▶ [PROBLEM STATEMENT]:
Each line from the one holding "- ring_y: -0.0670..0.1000" through the end of the records should be returned exactly, while pictures are skipped.

▶ [DATA]:
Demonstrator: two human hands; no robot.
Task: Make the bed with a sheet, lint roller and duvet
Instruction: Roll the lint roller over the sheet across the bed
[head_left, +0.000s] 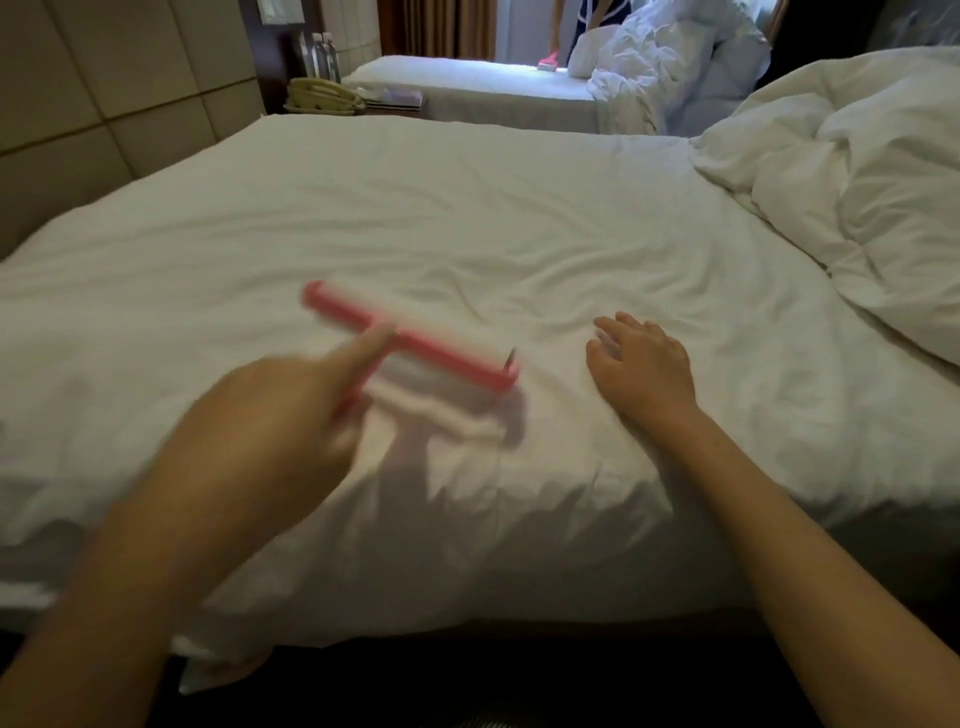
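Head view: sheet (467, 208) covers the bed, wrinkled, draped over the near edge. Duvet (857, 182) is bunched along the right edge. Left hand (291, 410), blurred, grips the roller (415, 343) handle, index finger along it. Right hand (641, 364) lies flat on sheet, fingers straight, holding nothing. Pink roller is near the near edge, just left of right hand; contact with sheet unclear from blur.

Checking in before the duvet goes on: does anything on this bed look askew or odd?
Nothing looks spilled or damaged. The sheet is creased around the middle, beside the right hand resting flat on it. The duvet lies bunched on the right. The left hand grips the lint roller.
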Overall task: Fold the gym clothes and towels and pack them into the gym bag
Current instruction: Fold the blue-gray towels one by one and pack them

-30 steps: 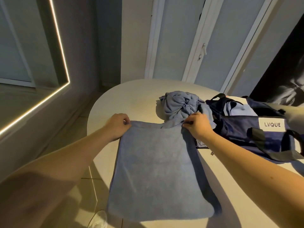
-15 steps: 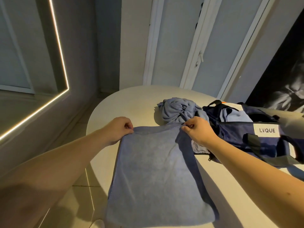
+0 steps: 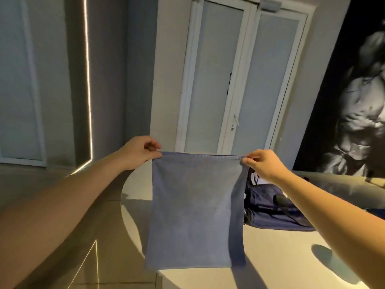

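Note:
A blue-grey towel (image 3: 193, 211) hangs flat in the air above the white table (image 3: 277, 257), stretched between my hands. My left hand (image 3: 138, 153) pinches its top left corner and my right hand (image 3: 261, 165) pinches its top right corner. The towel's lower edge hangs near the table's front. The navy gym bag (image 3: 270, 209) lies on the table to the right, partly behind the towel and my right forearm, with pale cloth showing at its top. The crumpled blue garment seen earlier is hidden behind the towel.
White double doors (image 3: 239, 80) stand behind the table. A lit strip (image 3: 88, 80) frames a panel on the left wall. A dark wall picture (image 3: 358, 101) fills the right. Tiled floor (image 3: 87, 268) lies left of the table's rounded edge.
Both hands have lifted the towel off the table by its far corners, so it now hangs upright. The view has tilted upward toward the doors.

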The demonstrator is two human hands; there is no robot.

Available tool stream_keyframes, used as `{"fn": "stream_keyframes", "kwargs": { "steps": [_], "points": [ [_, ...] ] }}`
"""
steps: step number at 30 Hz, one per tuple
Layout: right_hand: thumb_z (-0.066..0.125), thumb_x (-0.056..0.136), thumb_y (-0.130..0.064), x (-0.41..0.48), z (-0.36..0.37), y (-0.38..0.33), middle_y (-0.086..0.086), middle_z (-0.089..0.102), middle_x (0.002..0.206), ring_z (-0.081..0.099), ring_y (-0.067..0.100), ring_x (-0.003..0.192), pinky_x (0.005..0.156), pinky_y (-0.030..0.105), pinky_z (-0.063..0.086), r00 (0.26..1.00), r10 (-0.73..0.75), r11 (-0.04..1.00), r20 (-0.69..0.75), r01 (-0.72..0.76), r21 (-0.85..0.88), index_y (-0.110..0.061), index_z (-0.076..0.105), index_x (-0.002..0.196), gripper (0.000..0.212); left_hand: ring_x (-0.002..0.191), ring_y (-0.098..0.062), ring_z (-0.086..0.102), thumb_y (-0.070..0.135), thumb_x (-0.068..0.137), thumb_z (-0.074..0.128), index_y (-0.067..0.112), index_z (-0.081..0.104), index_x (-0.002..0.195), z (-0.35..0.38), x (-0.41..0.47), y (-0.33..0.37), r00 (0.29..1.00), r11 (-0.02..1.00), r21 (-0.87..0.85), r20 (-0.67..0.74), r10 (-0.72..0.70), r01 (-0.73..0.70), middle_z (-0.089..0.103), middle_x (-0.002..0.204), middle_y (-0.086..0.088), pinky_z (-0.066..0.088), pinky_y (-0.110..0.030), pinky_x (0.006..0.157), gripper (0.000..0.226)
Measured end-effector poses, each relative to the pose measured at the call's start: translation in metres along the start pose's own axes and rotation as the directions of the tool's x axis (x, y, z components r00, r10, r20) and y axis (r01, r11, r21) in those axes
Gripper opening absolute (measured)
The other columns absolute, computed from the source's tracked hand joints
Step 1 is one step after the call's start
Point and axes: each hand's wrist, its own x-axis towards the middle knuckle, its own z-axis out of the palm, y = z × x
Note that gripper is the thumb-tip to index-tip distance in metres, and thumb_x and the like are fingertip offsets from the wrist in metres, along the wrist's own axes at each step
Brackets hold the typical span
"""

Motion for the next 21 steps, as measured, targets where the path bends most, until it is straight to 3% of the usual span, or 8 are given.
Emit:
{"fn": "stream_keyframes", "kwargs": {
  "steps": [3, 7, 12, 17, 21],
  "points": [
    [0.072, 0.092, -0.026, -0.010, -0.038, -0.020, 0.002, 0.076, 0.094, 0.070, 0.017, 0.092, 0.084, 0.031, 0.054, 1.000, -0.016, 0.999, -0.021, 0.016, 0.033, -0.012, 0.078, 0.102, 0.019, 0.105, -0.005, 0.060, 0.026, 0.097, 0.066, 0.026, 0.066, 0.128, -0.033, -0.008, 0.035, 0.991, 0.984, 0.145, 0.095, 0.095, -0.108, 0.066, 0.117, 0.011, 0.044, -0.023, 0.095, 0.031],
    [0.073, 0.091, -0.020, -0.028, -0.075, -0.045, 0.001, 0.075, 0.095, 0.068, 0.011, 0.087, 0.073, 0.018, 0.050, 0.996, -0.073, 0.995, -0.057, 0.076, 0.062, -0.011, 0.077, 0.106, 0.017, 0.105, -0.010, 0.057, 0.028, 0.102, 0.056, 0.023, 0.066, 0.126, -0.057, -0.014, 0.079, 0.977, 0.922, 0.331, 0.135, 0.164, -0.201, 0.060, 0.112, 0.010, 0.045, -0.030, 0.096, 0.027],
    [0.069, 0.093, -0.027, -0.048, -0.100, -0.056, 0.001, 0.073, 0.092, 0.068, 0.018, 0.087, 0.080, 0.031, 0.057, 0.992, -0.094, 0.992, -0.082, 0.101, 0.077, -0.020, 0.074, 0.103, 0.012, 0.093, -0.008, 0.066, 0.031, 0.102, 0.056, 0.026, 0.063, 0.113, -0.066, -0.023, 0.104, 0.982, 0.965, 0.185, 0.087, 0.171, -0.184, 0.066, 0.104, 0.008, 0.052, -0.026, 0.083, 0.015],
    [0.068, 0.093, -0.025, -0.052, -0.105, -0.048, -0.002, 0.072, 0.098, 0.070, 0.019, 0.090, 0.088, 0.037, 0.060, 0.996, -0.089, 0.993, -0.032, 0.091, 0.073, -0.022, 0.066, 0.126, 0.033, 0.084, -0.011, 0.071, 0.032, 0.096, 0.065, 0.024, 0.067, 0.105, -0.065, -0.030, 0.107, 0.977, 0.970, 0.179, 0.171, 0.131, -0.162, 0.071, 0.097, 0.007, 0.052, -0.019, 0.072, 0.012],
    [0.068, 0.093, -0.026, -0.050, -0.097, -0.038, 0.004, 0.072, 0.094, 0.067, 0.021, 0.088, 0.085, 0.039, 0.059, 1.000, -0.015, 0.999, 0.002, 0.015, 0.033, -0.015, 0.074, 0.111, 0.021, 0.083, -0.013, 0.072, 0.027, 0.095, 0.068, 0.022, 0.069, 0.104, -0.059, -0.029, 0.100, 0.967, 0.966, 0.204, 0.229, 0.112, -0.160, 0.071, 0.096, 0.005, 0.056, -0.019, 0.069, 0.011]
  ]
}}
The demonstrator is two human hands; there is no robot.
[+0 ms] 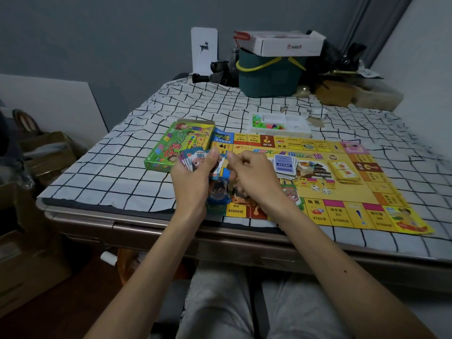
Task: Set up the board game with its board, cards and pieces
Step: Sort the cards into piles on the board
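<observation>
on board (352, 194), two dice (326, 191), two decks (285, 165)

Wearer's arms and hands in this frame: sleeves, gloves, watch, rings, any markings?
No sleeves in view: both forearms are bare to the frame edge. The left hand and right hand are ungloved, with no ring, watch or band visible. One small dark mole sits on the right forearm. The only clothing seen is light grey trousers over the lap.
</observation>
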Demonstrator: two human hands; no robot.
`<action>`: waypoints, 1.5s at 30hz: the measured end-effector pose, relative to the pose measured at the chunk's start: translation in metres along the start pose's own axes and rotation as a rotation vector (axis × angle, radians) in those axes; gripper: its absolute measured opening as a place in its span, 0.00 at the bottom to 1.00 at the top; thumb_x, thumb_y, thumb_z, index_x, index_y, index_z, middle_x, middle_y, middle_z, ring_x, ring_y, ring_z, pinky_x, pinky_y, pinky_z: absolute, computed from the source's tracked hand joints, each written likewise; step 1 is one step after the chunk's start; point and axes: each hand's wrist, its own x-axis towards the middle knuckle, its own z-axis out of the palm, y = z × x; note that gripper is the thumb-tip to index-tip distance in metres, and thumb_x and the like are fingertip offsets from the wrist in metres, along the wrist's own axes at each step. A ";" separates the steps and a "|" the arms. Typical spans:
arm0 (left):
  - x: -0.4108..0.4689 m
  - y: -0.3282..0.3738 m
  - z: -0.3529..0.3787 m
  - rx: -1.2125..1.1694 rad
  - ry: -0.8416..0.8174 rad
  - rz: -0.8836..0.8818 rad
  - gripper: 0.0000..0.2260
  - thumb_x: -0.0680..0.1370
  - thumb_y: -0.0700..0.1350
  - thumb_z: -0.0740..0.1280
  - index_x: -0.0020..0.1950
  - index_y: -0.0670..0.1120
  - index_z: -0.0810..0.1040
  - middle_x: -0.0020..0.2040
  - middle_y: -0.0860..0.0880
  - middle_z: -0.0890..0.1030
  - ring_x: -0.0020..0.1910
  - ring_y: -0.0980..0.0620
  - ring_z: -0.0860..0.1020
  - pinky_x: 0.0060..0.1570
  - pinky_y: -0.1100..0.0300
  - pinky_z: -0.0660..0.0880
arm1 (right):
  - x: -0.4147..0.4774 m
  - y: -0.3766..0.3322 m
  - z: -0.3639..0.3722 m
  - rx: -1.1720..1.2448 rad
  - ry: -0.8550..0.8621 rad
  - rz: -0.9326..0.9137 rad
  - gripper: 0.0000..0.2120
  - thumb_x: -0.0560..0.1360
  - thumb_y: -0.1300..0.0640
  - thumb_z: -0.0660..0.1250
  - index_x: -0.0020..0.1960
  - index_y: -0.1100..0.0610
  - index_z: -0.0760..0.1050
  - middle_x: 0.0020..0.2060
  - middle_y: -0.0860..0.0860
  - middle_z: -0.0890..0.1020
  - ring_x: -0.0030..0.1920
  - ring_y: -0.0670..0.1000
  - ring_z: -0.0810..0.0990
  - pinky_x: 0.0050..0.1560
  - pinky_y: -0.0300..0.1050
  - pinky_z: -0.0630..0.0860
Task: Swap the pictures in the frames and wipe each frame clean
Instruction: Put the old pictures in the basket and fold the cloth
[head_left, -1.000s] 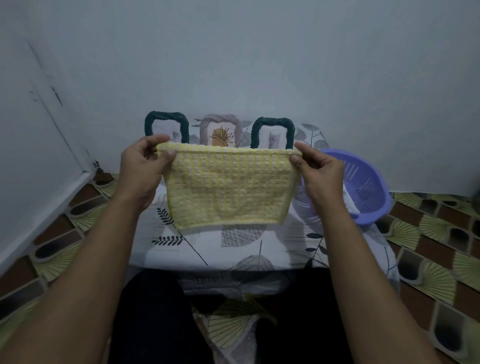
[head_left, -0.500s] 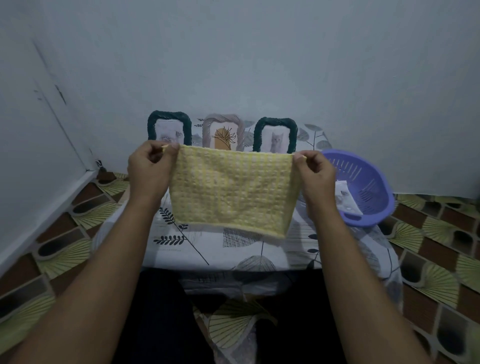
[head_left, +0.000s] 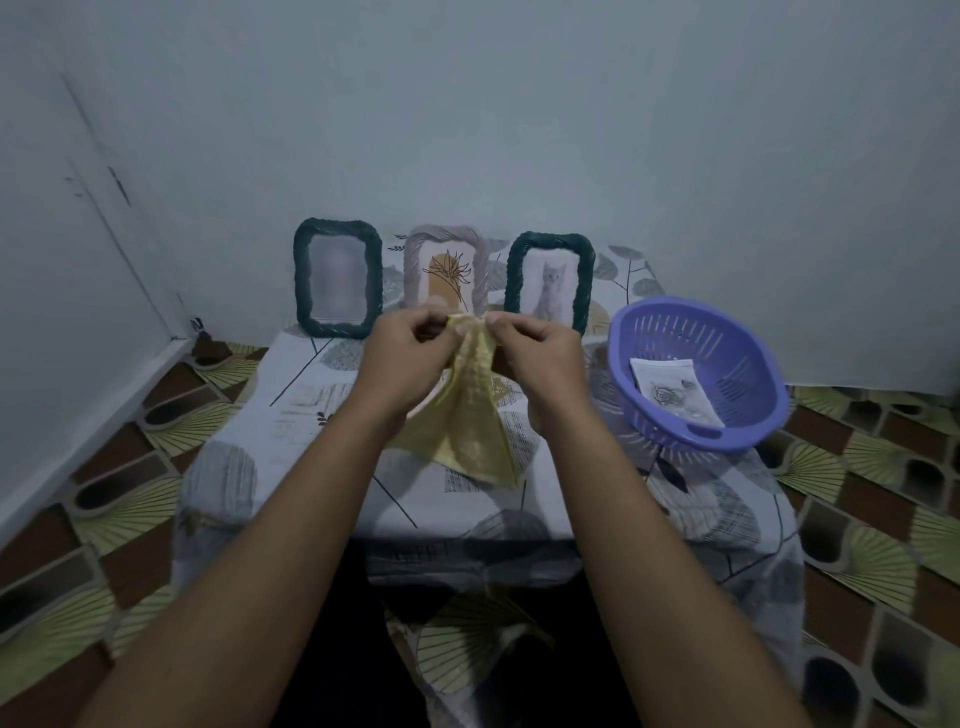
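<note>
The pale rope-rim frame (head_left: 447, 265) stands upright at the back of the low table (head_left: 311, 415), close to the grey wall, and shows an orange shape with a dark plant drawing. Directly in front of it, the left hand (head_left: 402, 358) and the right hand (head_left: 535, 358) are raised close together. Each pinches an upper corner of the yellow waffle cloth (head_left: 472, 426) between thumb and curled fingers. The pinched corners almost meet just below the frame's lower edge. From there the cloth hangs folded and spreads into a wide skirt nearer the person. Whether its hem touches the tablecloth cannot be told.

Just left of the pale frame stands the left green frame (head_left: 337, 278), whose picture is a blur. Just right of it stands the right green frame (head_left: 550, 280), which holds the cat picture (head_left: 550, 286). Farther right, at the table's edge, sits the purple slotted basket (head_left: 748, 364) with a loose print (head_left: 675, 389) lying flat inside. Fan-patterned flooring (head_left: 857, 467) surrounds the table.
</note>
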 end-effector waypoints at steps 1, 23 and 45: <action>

▶ [ANSWER SPACE]:
  - ring_y: -0.0670..0.1000
  - ring_z: -0.0810..0.0990
  - pinky_x: 0.0050..0.1560
  - pinky_y: -0.0300..0.1050
  - pinky_z: -0.0630..0.0860
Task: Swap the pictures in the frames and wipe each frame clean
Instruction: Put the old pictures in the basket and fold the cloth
[head_left, -1.000s] 
[head_left, -0.500s] 
[head_left, +0.000s] 
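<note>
The pale rope-rim frame (head_left: 447, 265) stands upright at the back of the low table (head_left: 311, 415), close to the grey wall, and shows an orange shape with a dark plant drawing. Directly in front of it, the left hand (head_left: 402, 358) and the right hand (head_left: 535, 358) are raised close together. Each pinches an upper corner of the yellow waffle cloth (head_left: 472, 426) between thumb and curled fingers. The pinched corners almost meet just below the frame's lower edge. From there the cloth hangs folded and spreads into a wide skirt nearer the person. Whether its hem touches the tablecloth cannot be told.

Just left of the pale frame stands the left green frame (head_left: 337, 278), whose picture is a blur. Just right of it stands the right green frame (head_left: 550, 280), which holds the cat picture (head_left: 550, 286). Farther right, at the table's edge, sits the purple slotted basket (head_left: 748, 364) with a loose print (head_left: 675, 389) lying flat inside. Fan-patterned flooring (head_left: 857, 467) surrounds the table.
</note>
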 end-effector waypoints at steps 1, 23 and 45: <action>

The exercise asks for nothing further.